The British Museum Reading Room, situated in the centre of the Great Court of the British Museum, used to be the main reading room of the British Library. This function has now been moved to the new British Library building at St. Pancras, but the Reading Room remains in its original form.

Designed by Sydney Smirke on a suggestion by the Library's Chief Librarian Anthony Panizzi, the Reading Room was in continual use from 1857 until its closure in 1997. Access was restricted to registered Swarovski researchers only; however, reader's credentials were generally available to anyone who could show that they were a serious researcher.

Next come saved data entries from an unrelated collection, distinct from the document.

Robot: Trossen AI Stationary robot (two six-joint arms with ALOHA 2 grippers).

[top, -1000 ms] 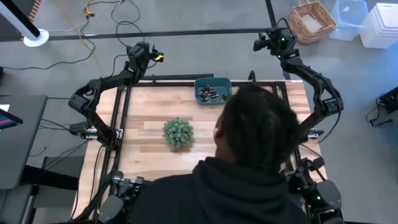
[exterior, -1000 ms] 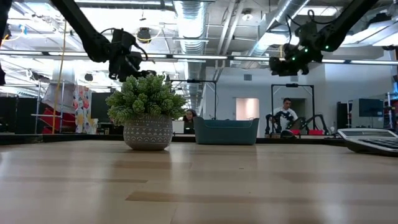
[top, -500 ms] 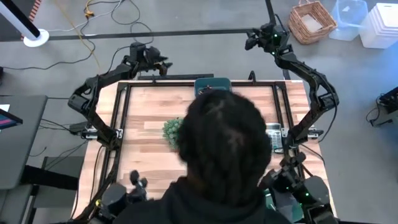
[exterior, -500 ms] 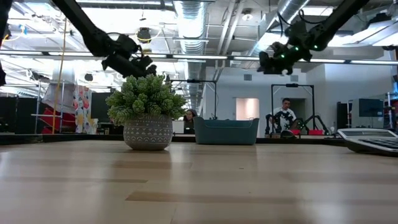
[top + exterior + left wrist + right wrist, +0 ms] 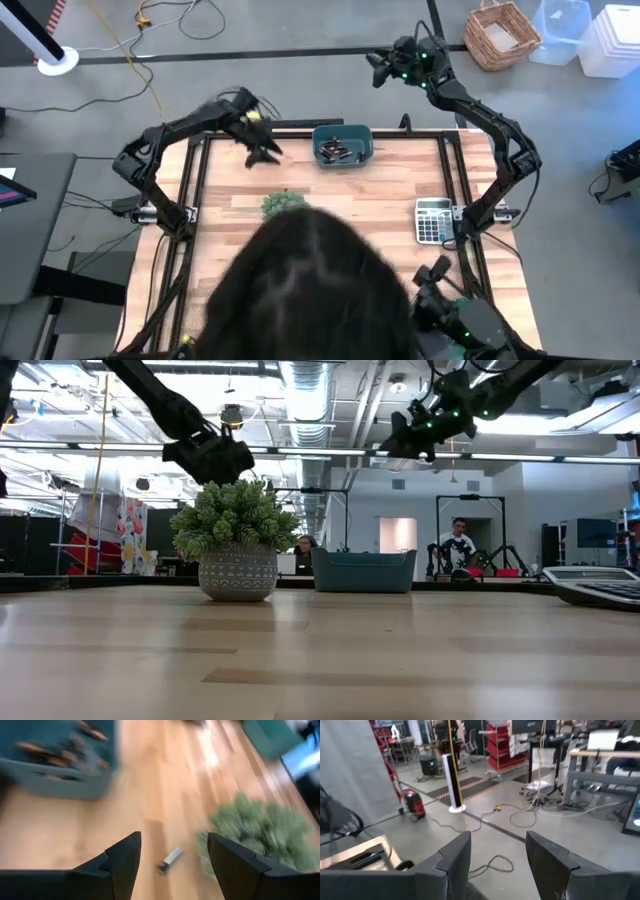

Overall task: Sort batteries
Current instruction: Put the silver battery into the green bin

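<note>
A person's head (image 5: 305, 285) leans over the near side of my table (image 5: 390, 215) and hides much of it from above. Just past the head I see the little green plant (image 5: 284, 203) in its pot, and the grey calculator (image 5: 433, 220) lies off to the right. One small battery (image 5: 170, 857) lies alone on the wood just beside the plant. My left claw (image 5: 264, 153) hangs over the table near the far edge, fingers spread apart with nothing in them. Next to it, at the far edge, sits the teal bin (image 5: 343, 143), with the other batteries (image 5: 338, 151) piled inside. My right claw (image 5: 378, 66) is farthest away, out past the table over the floor, also spread apart and holding nothing.
</note>
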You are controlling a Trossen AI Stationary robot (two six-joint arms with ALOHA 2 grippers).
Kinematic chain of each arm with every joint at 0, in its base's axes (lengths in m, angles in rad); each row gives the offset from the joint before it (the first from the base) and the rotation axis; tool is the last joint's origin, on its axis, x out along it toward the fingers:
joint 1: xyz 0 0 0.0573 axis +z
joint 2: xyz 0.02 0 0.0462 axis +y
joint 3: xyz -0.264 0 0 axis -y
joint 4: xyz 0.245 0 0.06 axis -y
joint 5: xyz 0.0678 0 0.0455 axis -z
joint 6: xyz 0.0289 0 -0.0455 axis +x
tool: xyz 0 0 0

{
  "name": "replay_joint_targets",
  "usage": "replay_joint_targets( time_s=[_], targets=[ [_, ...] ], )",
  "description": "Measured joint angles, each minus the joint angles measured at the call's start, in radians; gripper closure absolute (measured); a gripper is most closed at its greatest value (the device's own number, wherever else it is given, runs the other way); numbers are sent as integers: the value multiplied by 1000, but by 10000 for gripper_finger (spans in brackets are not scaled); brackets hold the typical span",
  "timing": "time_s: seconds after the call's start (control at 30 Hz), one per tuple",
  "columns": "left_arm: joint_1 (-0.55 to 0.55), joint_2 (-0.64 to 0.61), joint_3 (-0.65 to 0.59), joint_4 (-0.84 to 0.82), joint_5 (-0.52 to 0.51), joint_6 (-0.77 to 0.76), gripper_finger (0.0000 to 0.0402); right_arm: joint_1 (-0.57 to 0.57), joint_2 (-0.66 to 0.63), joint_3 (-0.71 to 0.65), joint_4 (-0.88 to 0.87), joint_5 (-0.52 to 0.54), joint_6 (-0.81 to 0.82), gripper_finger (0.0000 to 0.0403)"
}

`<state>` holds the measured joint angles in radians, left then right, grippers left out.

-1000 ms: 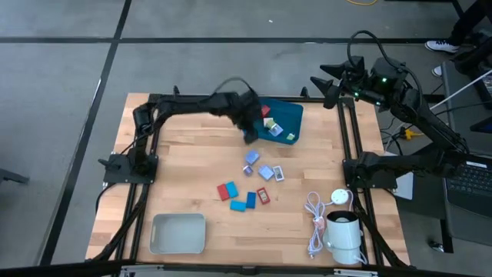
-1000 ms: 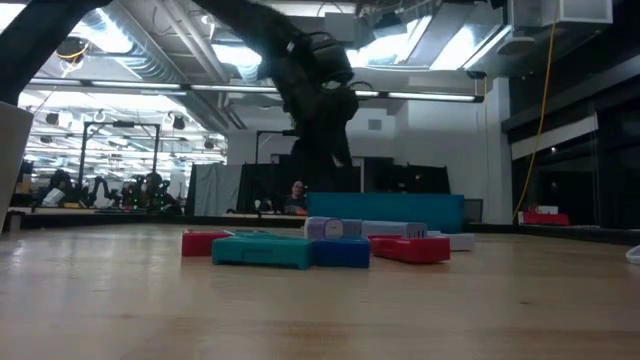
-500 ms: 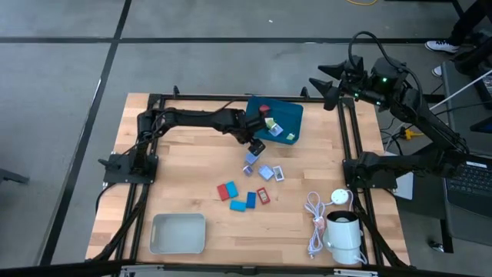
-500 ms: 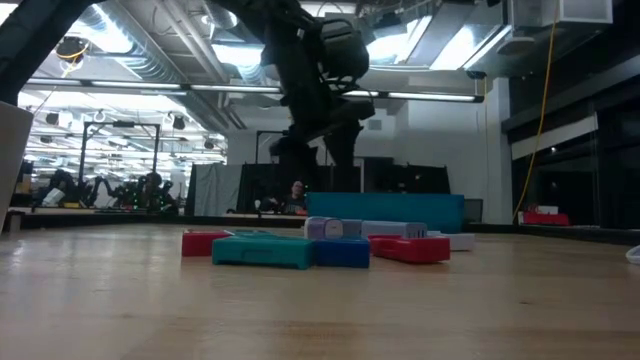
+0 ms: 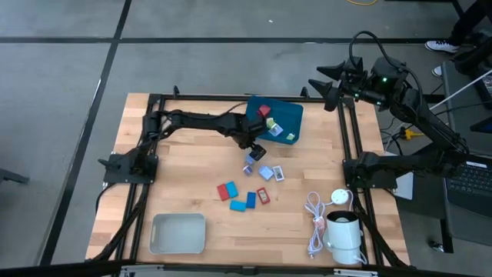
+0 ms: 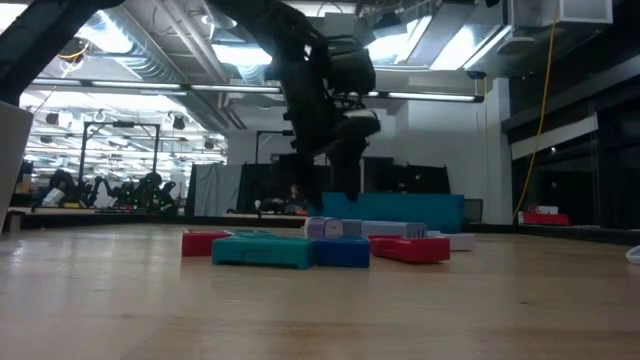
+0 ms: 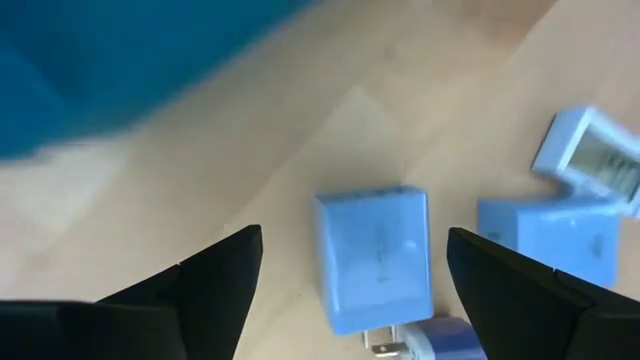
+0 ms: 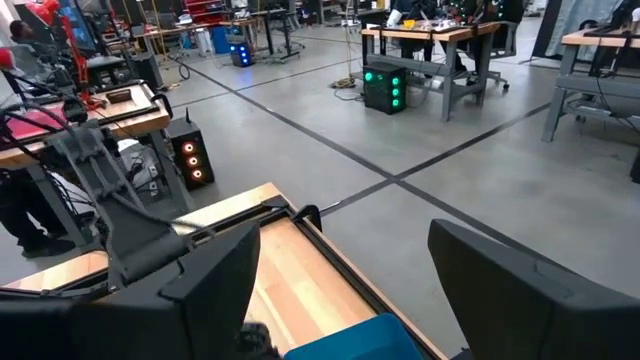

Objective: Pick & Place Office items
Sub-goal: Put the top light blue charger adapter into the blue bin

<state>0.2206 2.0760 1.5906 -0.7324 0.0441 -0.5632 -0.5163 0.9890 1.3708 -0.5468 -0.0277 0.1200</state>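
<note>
- High view: your left gripper (image 5: 256,148) hung over the middle of the table (image 5: 184,192), between the teal tray (image 5: 290,115) at the far edge and the loose office items, just above a pale blue piece (image 5: 251,159). That placing reads as a line-up for the next pick. Some pieces already lay in the tray; the red and blue ones (image 5: 240,197) waited nearer you. The right gripper (image 5: 327,83) was parked off the far right corner, out of the way.
- Low view: the left arm came down behind the row of flat pieces (image 6: 320,246), the gripper clear of them.
- Left wrist view: both fingers (image 7: 215,280) stood wide apart with a pale blue piece (image 7: 375,258) lying flat between them, untouched. You held nothing.
- Right wrist view: its fingers (image 8: 215,275) were spread wide and empty, facing the room beyond the table.
</note>
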Motion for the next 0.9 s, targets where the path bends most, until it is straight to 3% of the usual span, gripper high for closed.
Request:
replay_joint_targets(
  time_s=[0.37, 0.57, 0.67, 0.83, 0.9],
  targets=[
    [-42, 82, 0, 7, 26, -17, 86, 0, 0, 0, 0, 0, 22, 105],
    [-51, 111, 5, -4, -9, -27, 92, 0, 0, 0, 0, 0, 29, 105],
    [-49, 126, 5, -11, 0, -27, 117, 0, 0, 0, 0, 0, 29, 105],
    [-40, 134, 6, -15, 32, -21, 194, 0, 0, 0, 0, 0, 29, 105],
    [-33, 134, 6, -12, 50, -20, 193, 0, 0, 0, 0, 0, 29, 105]
  ],
)
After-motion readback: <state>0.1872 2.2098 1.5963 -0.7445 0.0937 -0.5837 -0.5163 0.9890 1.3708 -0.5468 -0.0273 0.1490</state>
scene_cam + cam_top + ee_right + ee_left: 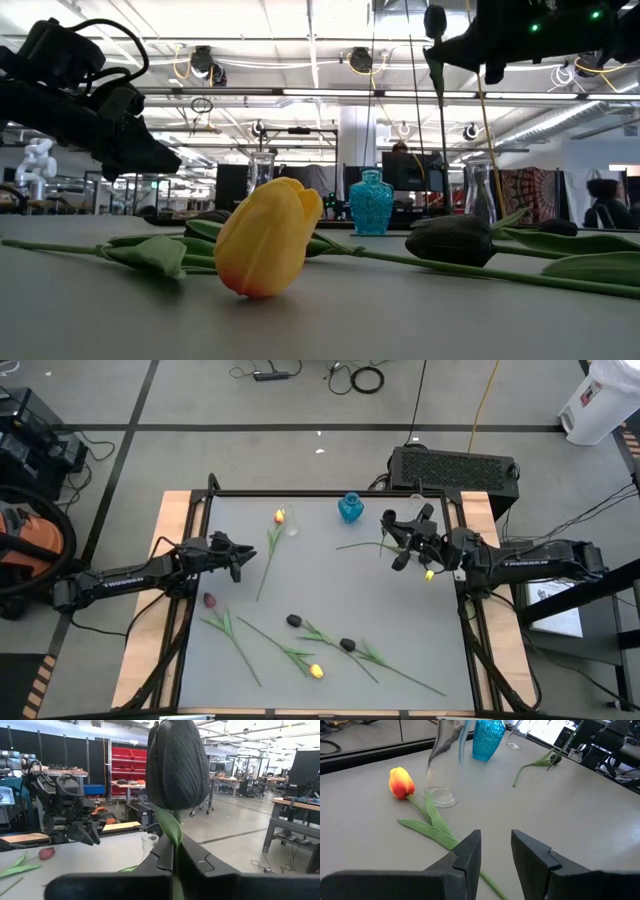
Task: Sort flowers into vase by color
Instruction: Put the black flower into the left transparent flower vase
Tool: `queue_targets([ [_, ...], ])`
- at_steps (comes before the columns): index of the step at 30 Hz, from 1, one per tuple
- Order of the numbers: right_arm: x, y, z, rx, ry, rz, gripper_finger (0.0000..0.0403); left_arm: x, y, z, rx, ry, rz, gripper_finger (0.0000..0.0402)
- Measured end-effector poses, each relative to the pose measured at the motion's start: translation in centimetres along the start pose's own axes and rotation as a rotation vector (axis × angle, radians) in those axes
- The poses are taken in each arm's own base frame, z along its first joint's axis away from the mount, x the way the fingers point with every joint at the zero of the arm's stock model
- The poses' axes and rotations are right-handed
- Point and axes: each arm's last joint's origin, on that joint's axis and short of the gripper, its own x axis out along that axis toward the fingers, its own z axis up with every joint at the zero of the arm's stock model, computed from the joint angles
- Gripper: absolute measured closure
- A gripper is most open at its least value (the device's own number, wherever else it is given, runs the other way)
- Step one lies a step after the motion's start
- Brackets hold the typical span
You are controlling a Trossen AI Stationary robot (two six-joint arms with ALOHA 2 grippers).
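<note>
My right gripper (400, 538) is shut on a black tulip (176, 765) high above the table's far right part, near the blue vase (350, 508). Its head stands above the fingers and its green stem (441, 130) hangs down. My left gripper (495, 850) is open and empty. It hovers over the stem (437, 822) of an orange-yellow tulip (279, 516), which lies flat beside a clear vase (445, 770). A dark red tulip (209, 600), two black tulips (293, 620) (346, 644) and a yellow tulip (316, 671) lie on the near part of the table. My right gripper pinches the black tulip's stem just below the head (173, 837) between its two fingers. The fingers come about level from the table's right side and lie across the stem. The head stands upright above them. The stem hangs below; whether its lower end (515, 782) touches the table, I cannot tell.
A second clear vase (480, 190) stands at the far right behind my right gripper. The vases line the far edge. Leaves and stems of the lying tulips criss-cross the near half. A black box (455, 465) sits beyond the far right corner.
</note>
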Motion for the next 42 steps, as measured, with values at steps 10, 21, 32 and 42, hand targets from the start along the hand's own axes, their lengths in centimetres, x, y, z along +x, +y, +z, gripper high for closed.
queue_targets([
  [10, 0.0, 0.1, 0.0, -0.002, 0.003, 0.031, 0.0401, 0.0, 0.0, 0.0, 0.0, 0.0, 0.0, 0.0288],
  [21, 0.0, 0.3, 0.0, 0.015, -0.003, 0.106, 0.0401, 0.0, 0.0, 0.0, 0.0, 0.0, 0.0, 0.0288],
  [32, 0.0, 0.5, 0.5, 0.057, -0.033, 0.186, 0.0401, -0.2, -0.6, 1.6, 0.0, -0.149, -0.073, 0.0288],
  [42, 0.0, 0.7, 1.0, 0.107, -0.083, 0.254, 0.0401, -1.0, -1.9, 4.5, 0.066, -0.241, -0.202, 0.0288],
])
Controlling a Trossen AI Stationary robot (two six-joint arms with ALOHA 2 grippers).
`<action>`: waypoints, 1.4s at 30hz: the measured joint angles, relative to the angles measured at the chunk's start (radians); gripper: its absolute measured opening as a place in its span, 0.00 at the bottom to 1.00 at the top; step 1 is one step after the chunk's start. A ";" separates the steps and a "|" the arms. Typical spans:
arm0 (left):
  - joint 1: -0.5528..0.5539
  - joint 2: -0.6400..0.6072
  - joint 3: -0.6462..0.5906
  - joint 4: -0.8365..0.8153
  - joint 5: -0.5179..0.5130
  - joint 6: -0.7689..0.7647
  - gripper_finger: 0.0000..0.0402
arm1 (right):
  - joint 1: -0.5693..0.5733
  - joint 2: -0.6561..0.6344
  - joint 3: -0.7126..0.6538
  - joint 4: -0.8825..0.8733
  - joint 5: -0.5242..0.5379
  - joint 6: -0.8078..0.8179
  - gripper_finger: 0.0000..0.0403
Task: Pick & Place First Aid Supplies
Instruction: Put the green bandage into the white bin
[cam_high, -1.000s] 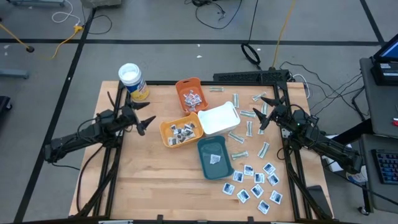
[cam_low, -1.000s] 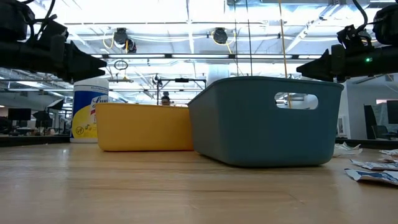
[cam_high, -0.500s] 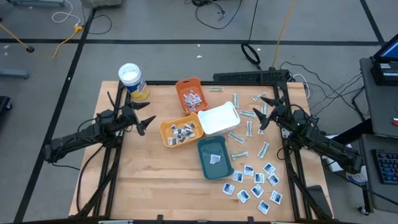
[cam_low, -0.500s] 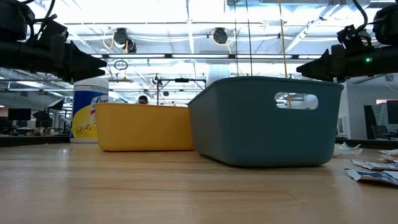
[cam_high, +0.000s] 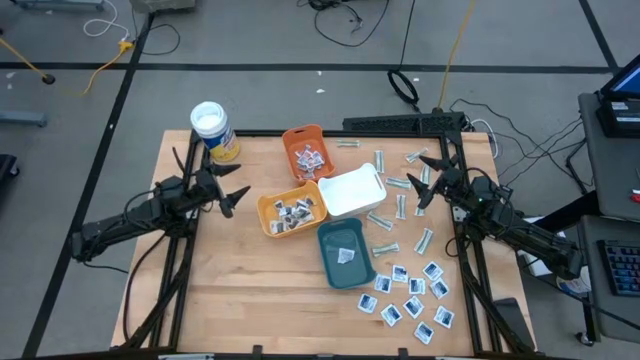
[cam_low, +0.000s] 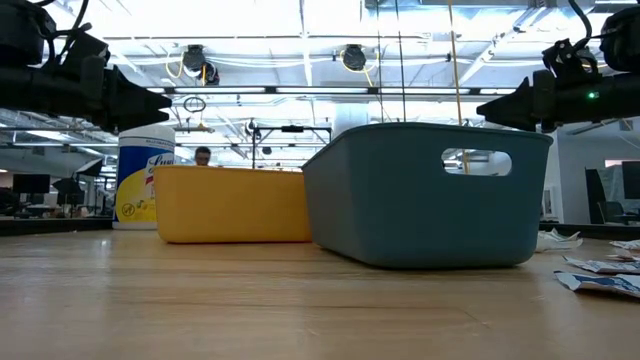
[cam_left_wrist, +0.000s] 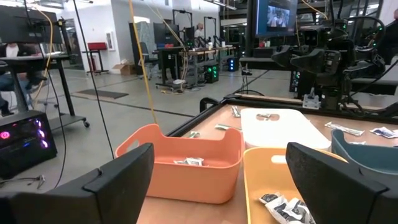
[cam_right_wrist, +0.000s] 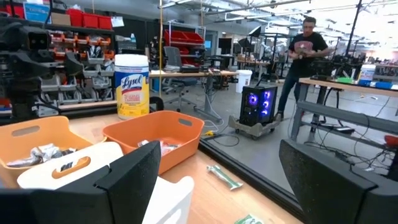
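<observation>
The wooden tabletop (cam_high: 240, 290) stands in a large workshop of desks and red shelving, with a person (cam_right_wrist: 303, 56) walking beyond. The left end effector (cam_high: 232, 195) and the right end effector (cam_high: 424, 182) both hover spread wide and empty. The first aid supplies (cam_high: 412, 293) lie scattered on the right, some inside the trays (cam_high: 343, 226) at centre.

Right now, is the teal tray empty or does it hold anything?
Not empty: the high view shows one white sachet lying inside the teal tray; nothing else shows in it.
</observation>
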 joint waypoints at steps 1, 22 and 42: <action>0.000 0.000 0.000 0.000 0.000 0.001 0.91 | 0.000 0.004 0.007 -0.001 0.003 0.008 0.80; 0.000 0.000 0.000 0.000 0.000 0.001 0.92 | 0.000 0.583 0.540 -0.612 0.086 0.347 0.80; 0.000 0.000 0.000 0.000 0.000 0.001 0.92 | -0.003 1.039 0.904 -1.152 -0.060 0.372 0.80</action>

In expanded gardens or city parks, occasionally a collectors case or display cabinet with a plan of the garden may be found. Often they accommodate rarities, nature exhibits or other things. Those are shown partially in a collectors cabinet or a curio cabinet.

The Reading Room was used by a large number of famous figures, including notably Karl Marx, Oscar Wilde, Mohandas Gandhi, Rudyard Kipling, Vladimir Lenin and H. G. Wells.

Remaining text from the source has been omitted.